(TASK INSTRUCTIONS):
Line by line, retype the material with nothing left out.

(DATA FOR PROCESSING):

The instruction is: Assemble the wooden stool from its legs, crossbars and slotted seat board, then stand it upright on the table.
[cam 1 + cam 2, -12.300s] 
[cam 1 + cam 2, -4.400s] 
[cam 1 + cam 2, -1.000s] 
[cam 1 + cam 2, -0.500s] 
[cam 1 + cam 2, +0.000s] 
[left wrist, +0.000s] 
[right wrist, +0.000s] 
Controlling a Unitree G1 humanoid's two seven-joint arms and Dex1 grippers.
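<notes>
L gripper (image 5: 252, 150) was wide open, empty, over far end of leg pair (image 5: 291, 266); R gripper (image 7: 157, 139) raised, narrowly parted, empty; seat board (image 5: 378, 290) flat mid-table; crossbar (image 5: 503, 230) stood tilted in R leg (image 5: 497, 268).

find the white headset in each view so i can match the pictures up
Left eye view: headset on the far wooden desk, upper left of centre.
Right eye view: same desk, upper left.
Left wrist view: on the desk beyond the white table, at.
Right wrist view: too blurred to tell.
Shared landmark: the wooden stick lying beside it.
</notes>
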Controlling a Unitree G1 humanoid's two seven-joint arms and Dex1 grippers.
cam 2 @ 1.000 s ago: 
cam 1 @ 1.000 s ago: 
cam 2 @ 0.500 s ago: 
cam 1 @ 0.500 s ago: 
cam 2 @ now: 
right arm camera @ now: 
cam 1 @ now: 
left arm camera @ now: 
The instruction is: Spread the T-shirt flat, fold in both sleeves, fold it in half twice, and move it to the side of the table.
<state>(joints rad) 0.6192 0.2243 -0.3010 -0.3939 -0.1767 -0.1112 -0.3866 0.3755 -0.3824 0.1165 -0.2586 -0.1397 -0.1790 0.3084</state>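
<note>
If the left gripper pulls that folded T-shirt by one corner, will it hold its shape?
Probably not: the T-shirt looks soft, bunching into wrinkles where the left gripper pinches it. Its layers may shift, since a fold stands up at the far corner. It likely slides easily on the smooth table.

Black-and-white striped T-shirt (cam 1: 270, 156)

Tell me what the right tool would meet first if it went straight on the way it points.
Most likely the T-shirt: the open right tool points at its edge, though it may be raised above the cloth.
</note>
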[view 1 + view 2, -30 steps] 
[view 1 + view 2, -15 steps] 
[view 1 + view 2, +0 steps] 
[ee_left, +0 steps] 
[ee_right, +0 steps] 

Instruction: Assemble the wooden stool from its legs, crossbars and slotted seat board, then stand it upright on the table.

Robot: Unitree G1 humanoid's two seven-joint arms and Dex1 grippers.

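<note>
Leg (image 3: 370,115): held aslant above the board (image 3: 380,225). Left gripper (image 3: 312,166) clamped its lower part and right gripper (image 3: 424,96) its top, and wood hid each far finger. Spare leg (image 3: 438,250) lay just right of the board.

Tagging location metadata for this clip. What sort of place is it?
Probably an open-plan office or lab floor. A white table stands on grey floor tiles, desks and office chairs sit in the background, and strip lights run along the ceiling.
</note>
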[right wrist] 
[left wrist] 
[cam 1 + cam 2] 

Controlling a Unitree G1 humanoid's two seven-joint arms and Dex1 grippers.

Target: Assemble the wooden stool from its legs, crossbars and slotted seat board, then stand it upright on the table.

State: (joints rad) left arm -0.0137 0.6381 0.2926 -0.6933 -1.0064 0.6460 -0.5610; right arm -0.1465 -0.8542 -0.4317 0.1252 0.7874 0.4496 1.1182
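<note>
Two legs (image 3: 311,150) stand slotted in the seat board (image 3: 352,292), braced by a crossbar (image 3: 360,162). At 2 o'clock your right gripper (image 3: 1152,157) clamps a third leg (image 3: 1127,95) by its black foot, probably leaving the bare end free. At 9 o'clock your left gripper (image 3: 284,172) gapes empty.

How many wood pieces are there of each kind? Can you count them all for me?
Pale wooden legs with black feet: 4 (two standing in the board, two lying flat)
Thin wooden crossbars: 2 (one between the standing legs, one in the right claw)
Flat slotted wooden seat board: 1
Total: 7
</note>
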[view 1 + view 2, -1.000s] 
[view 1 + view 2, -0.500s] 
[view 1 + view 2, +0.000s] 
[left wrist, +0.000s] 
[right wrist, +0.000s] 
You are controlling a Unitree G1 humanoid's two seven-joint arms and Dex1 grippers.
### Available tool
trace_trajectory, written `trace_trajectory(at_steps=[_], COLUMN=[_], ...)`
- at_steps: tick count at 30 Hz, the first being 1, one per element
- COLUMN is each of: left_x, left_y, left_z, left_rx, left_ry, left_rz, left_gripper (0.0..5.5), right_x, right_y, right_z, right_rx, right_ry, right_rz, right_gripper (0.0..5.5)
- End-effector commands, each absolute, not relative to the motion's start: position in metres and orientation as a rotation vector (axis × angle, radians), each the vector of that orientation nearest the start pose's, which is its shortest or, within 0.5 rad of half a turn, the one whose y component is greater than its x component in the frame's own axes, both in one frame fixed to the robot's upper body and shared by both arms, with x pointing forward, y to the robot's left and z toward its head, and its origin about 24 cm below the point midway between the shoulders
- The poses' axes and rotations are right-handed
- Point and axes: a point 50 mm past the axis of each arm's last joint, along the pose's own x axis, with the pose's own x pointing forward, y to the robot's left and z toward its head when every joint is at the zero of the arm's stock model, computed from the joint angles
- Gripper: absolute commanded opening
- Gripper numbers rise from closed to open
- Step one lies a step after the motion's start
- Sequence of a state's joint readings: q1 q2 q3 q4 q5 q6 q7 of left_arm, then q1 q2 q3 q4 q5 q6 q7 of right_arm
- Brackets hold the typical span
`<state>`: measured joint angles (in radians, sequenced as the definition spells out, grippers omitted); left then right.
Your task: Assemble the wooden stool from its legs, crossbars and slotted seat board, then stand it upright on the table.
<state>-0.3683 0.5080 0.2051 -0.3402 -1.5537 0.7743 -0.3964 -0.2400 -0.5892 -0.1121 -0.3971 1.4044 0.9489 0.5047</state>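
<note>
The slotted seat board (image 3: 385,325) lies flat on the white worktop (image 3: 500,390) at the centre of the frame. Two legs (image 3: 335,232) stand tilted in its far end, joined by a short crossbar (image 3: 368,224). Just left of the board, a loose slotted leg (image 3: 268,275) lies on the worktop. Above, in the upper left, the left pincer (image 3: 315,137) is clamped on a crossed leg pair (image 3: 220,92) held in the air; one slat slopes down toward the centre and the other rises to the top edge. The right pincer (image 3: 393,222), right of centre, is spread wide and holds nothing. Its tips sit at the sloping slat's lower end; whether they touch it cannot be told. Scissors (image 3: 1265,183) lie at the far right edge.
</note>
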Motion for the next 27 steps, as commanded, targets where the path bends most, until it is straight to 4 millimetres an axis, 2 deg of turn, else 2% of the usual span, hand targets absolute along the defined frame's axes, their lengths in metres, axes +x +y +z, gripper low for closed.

(FINAL ANSWER):
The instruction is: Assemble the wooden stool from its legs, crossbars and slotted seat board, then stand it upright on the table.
[cam 1 + cam 2, -12.300s] 
[cam 1 + cam 2, -4.400s] 
[cam 1 + cam 2, -1.000s] 
[cam 1 + cam 2, -0.500s] 
[cam 1 + cam 2, +0.000s] 
[left wrist, +0.000s] 
[right wrist, +0.000s] 
Controlling a Unitree G1 humanoid's two seven-joint arms and Dex1 grippers.
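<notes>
L gripper (image 5: 252, 150) was wide open, empty, over far end of leg pair (image 5: 291, 266); R gripper (image 7: 157, 139) raised, narrowly parted, empty; seat board (image 5: 378, 290) flat mid-table; crossbar (image 5: 503, 230) stood tilted in R leg (image 5: 497, 268).

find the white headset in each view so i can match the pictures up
Left eye view: headset on the far wooden desk, upper left of centre.
Right eye view: same desk, upper left.
Left wrist view: on the desk beyond the white table, at.
Right wrist view: too blurred to tell.
Shared landmark: the wooden stick lying beside it.
</notes>
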Controlling a Unitree G1 humanoid's two seven-joint arms and Dex1 grippers.
cam 2 @ 1.000 s ago: 
cam 1 @ 1.000 s ago: 
cam 2 @ 0.500 s ago: 
cam 1 @ 0.500 s ago: 
cam 2 @ now: 
right arm camera @ now: 
cam 1 @ now: 
left arm camera @ now: 
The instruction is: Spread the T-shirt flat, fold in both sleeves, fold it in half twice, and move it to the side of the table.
<state>(joints rad) 0.6192 0.2243 -0.3010 -0.3939 -0.1767 -0.1112 -0.3866 0.3755 -0.3824 0.1165 -0.2586 -0.1397 -0.1790 0.3084</state>
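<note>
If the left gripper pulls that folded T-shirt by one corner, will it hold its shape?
Probably not: the T-shirt looks soft, bunching into wrinkles where the left gripper pinches it. Its layers may shift, since a fold stands up at the far corner. It likely slides easily on the smooth table.

Black-and-white striped T-shirt (cam 1: 270, 156)

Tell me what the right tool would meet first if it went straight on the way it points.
Most likely the T-shirt: the open right tool points at its edge, though it may be raised above the cloth.
</note>
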[view 1 + view 2, -30 steps] 
[view 1 + view 2, -15 steps] 
[view 1 + view 2, +0 steps] 
[ee_left, +0 steps] 
[ee_right, +0 steps] 

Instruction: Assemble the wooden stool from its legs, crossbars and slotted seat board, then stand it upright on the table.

Robot: Unitree G1 humanoid's two seven-joint arms and Dex1 grippers.

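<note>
Leg (image 3: 370,115): held aslant above the board (image 3: 380,225). Left gripper (image 3: 312,166) clamped its lower part and right gripper (image 3: 424,96) its top, and wood hid each far finger. Spare leg (image 3: 438,250) lay just right of the board.

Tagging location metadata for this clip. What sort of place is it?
Probably an open-plan office or lab floor. A white table stands on grey floor tiles, desks and office chairs sit in the background, and strip lights run along the ceiling.
</note>
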[right wrist] 
[left wrist] 
[cam 1 + cam 2] 

Controlling a Unitree G1 humanoid's two seven-joint arms and Dex1 grippers.

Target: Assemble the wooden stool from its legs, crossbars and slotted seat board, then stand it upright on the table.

State: (joints rad) left arm -0.0137 0.6381 0.2926 -0.6933 -1.0064 0.6460 -0.5610; right arm -0.1465 -0.8542 -0.4317 0.1252 0.7874 0.4496 1.1182
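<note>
Two legs (image 3: 311,150) stand slotted in the seat board (image 3: 352,292), braced by a crossbar (image 3: 360,162). At 2 o'clock your right gripper (image 3: 1152,157) clamps a third leg (image 3: 1127,95) by its black foot, probably leaving the bare end free. At 9 o'clock your left gripper (image 3: 284,172) gapes empty.

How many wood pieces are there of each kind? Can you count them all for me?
Pale wooden legs with black feet: 4 (two standing in the board, two lying flat)
Thin wooden crossbars: 2 (one between the standing legs, one in the right claw)
Flat slotted wooden seat board: 1
Total: 7
</note>
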[view 1 + view 2, -1.000s] 
[view 1 + view 2, -0.500s] 
[view 1 + view 2, +0.000s] 
[left wrist, +0.000s] 
[right wrist, +0.000s] 
You are controlling a Unitree G1 humanoid's two seven-joint arms and Dex1 grippers.
### Available tool
trace_trajectory, written `trace_trajectory(at_steps=[_], COLUMN=[_], ...)`
- at_steps: tick count at 30 Hz, the first being 1, one per element
- COLUMN is each of: left_x, left_y, left_z, left_rx, left_ry, left_rz, left_gripper (0.0..5.5), right_x, right_y, right_z, right_rx, right_ry, right_rz, right_gripper (0.0..5.5)
- End-effector commands, each absolute, not relative to the motion's start: position in metres and orientation as a rotation vector (axis × angle, radians), each the vector of that orientation nearest the start pose's, which is its shortest or, within 0.5 rad of half a turn, the one whose y component is greater than its x component in the frame's own axes, both in one frame fixed to the robot's upper body and shared by both arms, with x pointing forward, y to the robot's left and z toward its head, and its origin about 24 cm below the point midway between the shoulders
- The poses' axes and rotations are right-handed
- Point and axes: a point 50 mm past the axis of each arm's last joint, along the pose's own x axis, with the pose's own x pointing forward, y to the robot's left and z toward its head when every joint is at the zero of the arm's stock model, computed from the joint angles
- Gripper: absolute commanded opening
- Gripper numbers rise from closed to open
- Step one lies a step after the motion's start
- Sequence of a state's joint readings: q1 q2 q3 q4 q5 q6 q7 of left_arm, then q1 q2 q3 q4 q5 q6 q7 of right_arm
- Brackets hold the typical span
`<state>`: measured joint angles (in radians, sequenced as the definition spells out, grippers omitted); left then right.
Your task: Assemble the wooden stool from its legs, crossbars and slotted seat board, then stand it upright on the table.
<state>-0.3683 0.5080 0.2051 -0.3402 -1.5537 0.7743 -0.3964 -0.2400 -0.5892 -0.1121 -0.3971 1.4044 0.9489 0.5047</state>
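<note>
The slotted seat board (image 3: 385,325) lies flat on the white worktop (image 3: 500,390) at the centre of the frame. Two legs (image 3: 335,232) stand tilted in its far end, joined by a short crossbar (image 3: 368,224). Just left of the board, a loose slotted leg (image 3: 268,275) lies on the worktop. Above, in the upper left, the left pincer (image 3: 315,137) is clamped on a crossed leg pair (image 3: 220,92) held in the air; one slat slopes down toward the centre and the other rises to the top edge. The right pincer (image 3: 393,222), right of centre, is spread wide and holds nothing. Its tips sit at the sloping slat's lower end; whether they touch it cannot be told. Scissors (image 3: 1265,183) lie at the far right edge.
</note>
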Motion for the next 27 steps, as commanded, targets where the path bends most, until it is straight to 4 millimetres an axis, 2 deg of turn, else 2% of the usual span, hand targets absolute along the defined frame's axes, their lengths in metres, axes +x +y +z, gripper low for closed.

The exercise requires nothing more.